Надейке было досадно; она видела, что и расположенная серьезно к Александру родня заметно стушевалась, ничего не понимая. За столом повелся какой-то никчемный разговор, Надейка услышала, как теть Сима негромко произнесла:
 – Нашел  мадонну! У етой мадонны усю морду птушки обосрали! Надейка сердцем понимала своих озадаченных родственников. Она постаралась побыстрее выйти из хаты вместе с Юлькой и Александром.

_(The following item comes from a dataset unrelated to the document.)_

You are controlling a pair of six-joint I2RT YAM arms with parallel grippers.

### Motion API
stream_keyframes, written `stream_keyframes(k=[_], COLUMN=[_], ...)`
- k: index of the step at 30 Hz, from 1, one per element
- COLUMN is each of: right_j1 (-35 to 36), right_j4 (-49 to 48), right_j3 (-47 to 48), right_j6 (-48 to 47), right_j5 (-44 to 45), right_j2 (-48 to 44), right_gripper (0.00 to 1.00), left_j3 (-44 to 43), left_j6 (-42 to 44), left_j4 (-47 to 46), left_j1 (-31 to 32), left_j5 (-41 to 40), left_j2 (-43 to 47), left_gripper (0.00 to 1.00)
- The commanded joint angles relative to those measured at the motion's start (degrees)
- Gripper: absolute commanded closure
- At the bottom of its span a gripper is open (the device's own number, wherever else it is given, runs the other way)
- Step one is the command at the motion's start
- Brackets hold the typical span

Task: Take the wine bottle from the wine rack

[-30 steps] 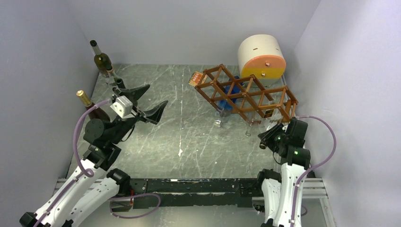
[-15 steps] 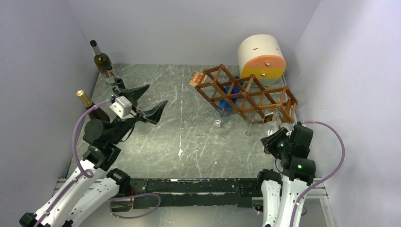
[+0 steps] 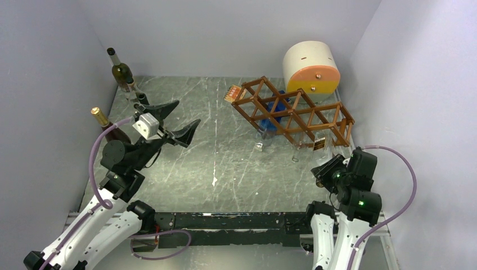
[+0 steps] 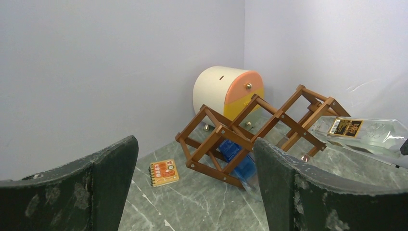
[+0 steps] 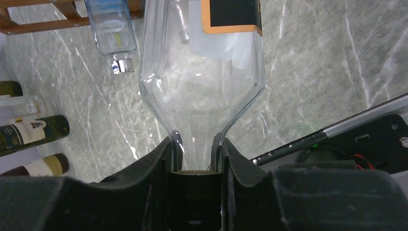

А в хате Юльки уже царило праздничное настроение. На радиолу ставились модные пластинки с первыми песнями Аллы Пугачевой и Валерия Леонтьева. Надейка обожала их, но нигде не могла достать. Зато у нее имелся Демис Руссос с неповторимым «Сувениром» и пластинка «Веселые ребята», которые крутила она на своем проигрывателе «Россия». Бойкая, самоуверенная Юлька, гордясь своими новинками, поминутно подбегала к радиоле, искала нужную песню. Невооруженным глазом было видно, что она воображает перед незнакомым парнем и изо всех сил стремится понравиться ему. Это было ее любимой фишкой! Всякий новенький пацан, приехавший в село, будь-то чей-то родственник, гость или студентик, присланный на шефскую помощь в сезон уборки овощей, непременно должен был быть обольщен Юлькой. Юлька Черных никак не соответствовала своей фамилии. В самую точку попала бы другая: а именно, Рыжих. Или, попроще, по-русски: Рыжова. Так как, была Юлька рыжа-рыжа! С трудом отыщешь на ее лице, шее, руках белое пятнышко! Но какие-то комплексы, переживания по поводу рыжей внешности Юльке были несвойственны. Сама из себя неприметная, с огненно-рыжей короткой стрижкой «под мальчика», маленького росточка, худенькая Юлька, тем не менее, обладала большим нахальством, наглостью. Под понятие «смелость» эти отрицательные качества никак не подходили, ибо даже если Юлька видела, что выбранный ею «объект» очень скромен, и стесняется ее натиска, или же она откровенно ему не нравится, она ни капельки не терялась, перла на пролом под смех окружающих ее подруг. Этот смех еще более подзадоривал ее. Вот и в этот раз собравшиеся девки ни на какой день рождения, а просто устроившие «складчину», пошли на поводу у Юльки, захотевшей увидеть (и победить!) Надейкиного ухажера. Они перемигивались друг с дружкой, когда Юлька не обращая ни малейшего внимания на Надейку, вытащила «Сандро» на танец. Звучала одна из любимых песен Надейки в исполнении Пугачевой «До свиданья, лето, до свидания.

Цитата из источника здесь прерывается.